Metroonlinenews.com, Jakarta – Sebuah laporan oleh media Independent mengungkapkan pada hari Sabtu (10/12/2021) bahwa Google telah mengambil keuntungan dari penjualan T-shirt yang memuliakan Hamas, beberapa hari setelah pemerintah Inggris menetapkan lengan politik mereka sebagai organisasi teroris.

Dikutip dari laman www.arabnews.com, Jumat lalu, Menteri Dalam Negeri Priti Patel membuat langkah dalam upaya untuk menindak anti-semitisme, menjadikannya sebagai pelanggaran pidana untuk menjadi anggota Hamas atau bahkan mengenakan pakaian yang menunjukkan afiliasi.

Namun demikian, laporan Independen menemukan bahwa Google telah menampilkan iklan untuk T-shirt bergambar seorang pejuang Hamas dengan pesan “HAMAS ARMY” sejak penunjukan Patel.

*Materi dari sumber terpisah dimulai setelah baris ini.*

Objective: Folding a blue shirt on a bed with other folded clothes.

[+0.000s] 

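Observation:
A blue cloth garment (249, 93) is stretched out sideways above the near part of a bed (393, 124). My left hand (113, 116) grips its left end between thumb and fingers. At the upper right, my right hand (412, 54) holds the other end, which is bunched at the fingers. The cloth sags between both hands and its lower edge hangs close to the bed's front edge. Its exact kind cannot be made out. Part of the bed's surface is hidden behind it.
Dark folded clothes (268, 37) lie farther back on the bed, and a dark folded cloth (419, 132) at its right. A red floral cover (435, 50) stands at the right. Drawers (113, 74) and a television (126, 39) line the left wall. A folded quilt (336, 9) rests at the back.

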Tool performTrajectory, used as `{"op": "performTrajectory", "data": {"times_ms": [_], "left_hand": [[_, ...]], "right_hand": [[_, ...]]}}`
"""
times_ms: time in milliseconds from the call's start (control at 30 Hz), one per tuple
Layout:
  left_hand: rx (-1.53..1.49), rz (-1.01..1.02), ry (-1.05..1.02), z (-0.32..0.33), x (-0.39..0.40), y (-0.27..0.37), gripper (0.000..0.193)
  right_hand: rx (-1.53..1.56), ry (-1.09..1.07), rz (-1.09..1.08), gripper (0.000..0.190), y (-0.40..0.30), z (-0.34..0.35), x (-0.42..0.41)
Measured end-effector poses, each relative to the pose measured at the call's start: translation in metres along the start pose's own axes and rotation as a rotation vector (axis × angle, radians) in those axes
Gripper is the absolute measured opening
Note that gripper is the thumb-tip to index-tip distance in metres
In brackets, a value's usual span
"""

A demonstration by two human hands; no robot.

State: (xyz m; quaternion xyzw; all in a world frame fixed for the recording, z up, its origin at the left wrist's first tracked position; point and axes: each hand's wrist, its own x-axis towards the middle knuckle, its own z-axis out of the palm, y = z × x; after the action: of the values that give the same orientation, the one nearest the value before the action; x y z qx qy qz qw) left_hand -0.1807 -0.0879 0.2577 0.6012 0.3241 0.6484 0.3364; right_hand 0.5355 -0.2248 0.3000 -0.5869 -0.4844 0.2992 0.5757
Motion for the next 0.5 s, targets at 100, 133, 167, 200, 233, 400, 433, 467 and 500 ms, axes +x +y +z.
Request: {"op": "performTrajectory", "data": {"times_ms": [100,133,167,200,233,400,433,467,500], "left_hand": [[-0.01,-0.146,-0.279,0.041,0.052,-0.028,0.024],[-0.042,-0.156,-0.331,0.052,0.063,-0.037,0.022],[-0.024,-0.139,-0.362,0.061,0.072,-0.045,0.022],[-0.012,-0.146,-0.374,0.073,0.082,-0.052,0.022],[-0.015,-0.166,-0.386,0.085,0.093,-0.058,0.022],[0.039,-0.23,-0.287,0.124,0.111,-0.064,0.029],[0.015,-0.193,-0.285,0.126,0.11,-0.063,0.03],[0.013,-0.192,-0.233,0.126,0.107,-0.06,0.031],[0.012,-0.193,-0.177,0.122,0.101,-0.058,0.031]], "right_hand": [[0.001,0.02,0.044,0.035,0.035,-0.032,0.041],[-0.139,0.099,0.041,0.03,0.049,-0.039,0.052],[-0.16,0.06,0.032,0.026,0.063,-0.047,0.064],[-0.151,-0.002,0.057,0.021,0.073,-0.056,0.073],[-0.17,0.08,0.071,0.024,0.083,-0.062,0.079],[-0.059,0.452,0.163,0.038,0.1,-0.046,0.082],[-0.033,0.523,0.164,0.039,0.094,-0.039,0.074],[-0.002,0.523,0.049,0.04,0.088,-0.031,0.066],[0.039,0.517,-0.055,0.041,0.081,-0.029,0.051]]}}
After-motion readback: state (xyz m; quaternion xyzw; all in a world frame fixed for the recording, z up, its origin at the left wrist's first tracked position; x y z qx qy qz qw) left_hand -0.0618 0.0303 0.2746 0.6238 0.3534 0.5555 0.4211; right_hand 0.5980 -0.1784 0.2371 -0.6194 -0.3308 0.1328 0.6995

Google telah mengiklankan kemeja seharga £9,93 ($13,14), untuk dijual melalui situs web lain, di bagian atas bagian belanja mesin pencarinya. Satu iklan bahkan menyoroti penurunan harga, menunjukkan bahwa T-shirt itu sebelumnya dijual seharga £19,26.

Tak lama setelah Independent menerbitkan laporannya, Google menghapus iklan tersebut.

“Kami melarang iklan atau produk yang dibuat oleh atau mendukung kelompok teroris. Dalam hal ini, kami menghapus iklan dan cantuman dari platform kami. Kami menegakkan kebijakan kami dengan penuh semangat dan mengambil tindakan ketika dilanggar,” kata juru bicara Google.

Teepublic, situs web yang menjual T-shirt, menghapus iklan tersebut setelah dihubungi oleh Independent.

Seorang juru bicara Home Office mengatakan: “Kami mengharapkan perusahaan teknologi untuk menangani konten teroris di platform mereka dan menanggapi ancaman yang muncul dengan cepat. Kami senang Google bertindak sangat cepat di sini, dan kami akan terus bekerja sama dengan perusahaan untuk memastikannya tetap menjadi prioritas.” (Zul).